■ PROBLEM DESCRIPTION ■
Leave out the images and repeat the listing below without a single change.

■ DATASET EXTRACT ■
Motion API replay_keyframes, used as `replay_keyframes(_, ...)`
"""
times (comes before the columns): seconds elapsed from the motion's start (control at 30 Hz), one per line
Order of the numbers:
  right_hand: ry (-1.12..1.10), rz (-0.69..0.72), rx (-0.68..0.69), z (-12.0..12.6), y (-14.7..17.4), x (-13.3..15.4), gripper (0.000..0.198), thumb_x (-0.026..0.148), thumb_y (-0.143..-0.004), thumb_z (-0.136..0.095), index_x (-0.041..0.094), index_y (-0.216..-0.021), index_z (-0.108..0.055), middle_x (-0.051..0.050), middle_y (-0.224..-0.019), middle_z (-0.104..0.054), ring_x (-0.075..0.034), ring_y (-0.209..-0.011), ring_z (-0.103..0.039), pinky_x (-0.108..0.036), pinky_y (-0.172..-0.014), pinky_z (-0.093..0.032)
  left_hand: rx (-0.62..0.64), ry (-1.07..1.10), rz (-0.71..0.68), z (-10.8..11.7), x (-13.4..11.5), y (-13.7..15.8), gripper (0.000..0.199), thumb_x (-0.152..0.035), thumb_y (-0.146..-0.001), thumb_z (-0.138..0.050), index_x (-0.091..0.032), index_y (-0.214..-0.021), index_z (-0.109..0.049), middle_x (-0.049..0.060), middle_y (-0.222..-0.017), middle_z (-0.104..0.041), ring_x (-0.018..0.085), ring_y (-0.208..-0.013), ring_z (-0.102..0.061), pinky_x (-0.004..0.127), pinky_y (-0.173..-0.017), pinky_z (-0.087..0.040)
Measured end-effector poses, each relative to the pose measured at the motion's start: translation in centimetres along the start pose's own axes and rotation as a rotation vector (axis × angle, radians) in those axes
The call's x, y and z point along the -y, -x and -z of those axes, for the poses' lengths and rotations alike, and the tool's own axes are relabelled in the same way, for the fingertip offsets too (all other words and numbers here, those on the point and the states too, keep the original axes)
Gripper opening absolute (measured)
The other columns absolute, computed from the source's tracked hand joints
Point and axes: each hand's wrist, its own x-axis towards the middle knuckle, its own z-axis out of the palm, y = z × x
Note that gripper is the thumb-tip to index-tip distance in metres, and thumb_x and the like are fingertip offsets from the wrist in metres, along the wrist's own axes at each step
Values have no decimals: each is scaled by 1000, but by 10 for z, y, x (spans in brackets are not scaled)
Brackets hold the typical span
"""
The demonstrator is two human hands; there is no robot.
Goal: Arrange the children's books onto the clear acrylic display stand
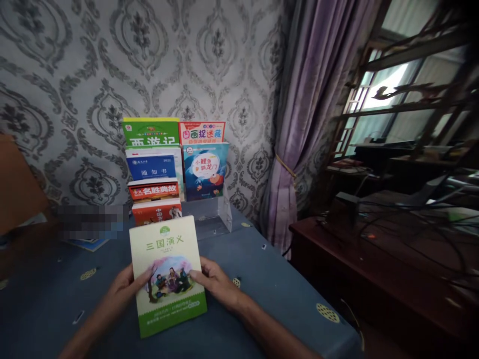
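Observation:
A pale green book [170, 314] with a picture of seated figures is held up before me, tilted slightly, its front cover facing me. My left hand [129, 281] grips its left edge, thumb on the cover and fingers behind. On the opposite edge my right hand [215, 281] holds it the same way, its fingers partly hidden. Just beyond stands a clear tiered book rack [225, 212]. Its left column carries a green book [151, 132], a blue booklet [151, 167], a red-titled book [154, 190] and an orange book [149, 214]. A teal book [205, 174] stands at right before a pink book [202, 130].
A blue cloth with pineapple prints covers the table [277, 299]. Patterned wallpaper [243, 65] rises behind it, beside a tied purple curtain [295, 149]. Further right are a dark red desk [337, 259] with cables and a shelf. Something flat and blue [92, 244] lies at left.

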Motion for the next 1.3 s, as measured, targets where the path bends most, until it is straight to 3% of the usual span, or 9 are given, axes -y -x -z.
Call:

■ THE ANSWER ■
Motion API replay_keyframes, used as `replay_keyframes(_, ...)`
"""
times (comes before the columns): seconds elapsed from the motion's start (control at 30 Hz), one per line
Order of the numbers:
  right_hand: ry (-1.12..1.10), rz (-0.69..0.72), rx (-0.68..0.69), z (-12.0..12.6), y (-14.7..17.4), x (-13.3..15.4), gripper (0.000..0.198), thumb_x (-0.026..0.148), thumb_y (-0.143..-0.004), thumb_z (-0.136..0.095), index_x (-0.041..0.094), index_y (-0.216..-0.021), index_z (-0.108..0.055), middle_x (-0.051..0.050), middle_y (-0.224..-0.019), middle_z (-0.104..0.054), ring_x (-0.075..0.034), ring_y (-0.209..-0.011), ring_z (-0.103..0.039), pinky_x (-0.108..0.036), pinky_y (-0.172..-0.014), pinky_z (-0.093..0.032)
  left_hand: rx (-0.62..0.64), ry (-1.07..1.10), rz (-0.71..0.68), z (-10.8..11.7), x (-13.4..11.5), y (-13.7..15.8), gripper (0.000..0.199), thumb_x (-0.152..0.035), thumb_y (-0.146..-0.001), thumb_z (-0.138..0.050), index_x (-0.091..0.032), index_y (-0.214..-0.021), index_z (-0.109..0.049), middle_x (-0.049..0.060), middle_y (-0.222..-0.017), middle_z (-0.104..0.041), ring_x (-0.018..0.085), ring_y (-0.208..-0.013), ring_z (-0.102..0.061), pinky_x (-0.004..0.127), pinky_y (-0.173..-0.017), pinky_z (-0.087..0.040)
Measured end-effector poses, each relative to the pose measured at the motion's start: translation in centimetres along the start pose's own axes and rotation as a rotation vector (axis × angle, radians) in those axes
The call's x, y and z point along the -y, -x and -z of those axes, for the poses' lengths and rotations alike, and the tool's own axes are relabelled in the same way, for the fingertip offsets too (all other words and numbers here, those on the point and the states too, keep the original axes)
Gripper opening absolute (measured)
The other columns absolute, computed from the source's tracked hand joints
Point and axes: each hand's wrist, its own x-axis towards the middle knuckle, its own z-axis out of the palm, y = z × x
Note that gripper is the thumb-tip to index-tip distance in metres, and thumb_x and the like are fingertip offsets from the wrist in metres, along the wrist's own axes at each step
Values have no decimals: each is scaled by 1000, but by 10 for z, y, x (spans in brackets are not scaled)
Brackets hold the typical span
"""
The demonstrator is two human hands; there is no robot.
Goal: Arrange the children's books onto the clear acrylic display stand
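Observation:
A pale green book [170, 314] with a picture of seated figures is held up before me, tilted slightly, its front cover facing me. My left hand [129, 281] grips its left edge, thumb on the cover and fingers behind. On the opposite edge my right hand [215, 281] holds it the same way, its fingers partly hidden. Just beyond stands a clear tiered book rack [225, 212]. Its left column carries a green book [151, 132], a blue booklet [151, 167], a red-titled book [154, 190] and an orange book [149, 214]. A teal book [205, 174] stands at right before a pink book [202, 130].
A blue cloth with pineapple prints covers the table [277, 299]. Patterned wallpaper [243, 65] rises behind it, beside a tied purple curtain [295, 149]. Further right are a dark red desk [337, 259] with cables and a shelf. Something flat and blue [92, 244] lies at left.
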
Motion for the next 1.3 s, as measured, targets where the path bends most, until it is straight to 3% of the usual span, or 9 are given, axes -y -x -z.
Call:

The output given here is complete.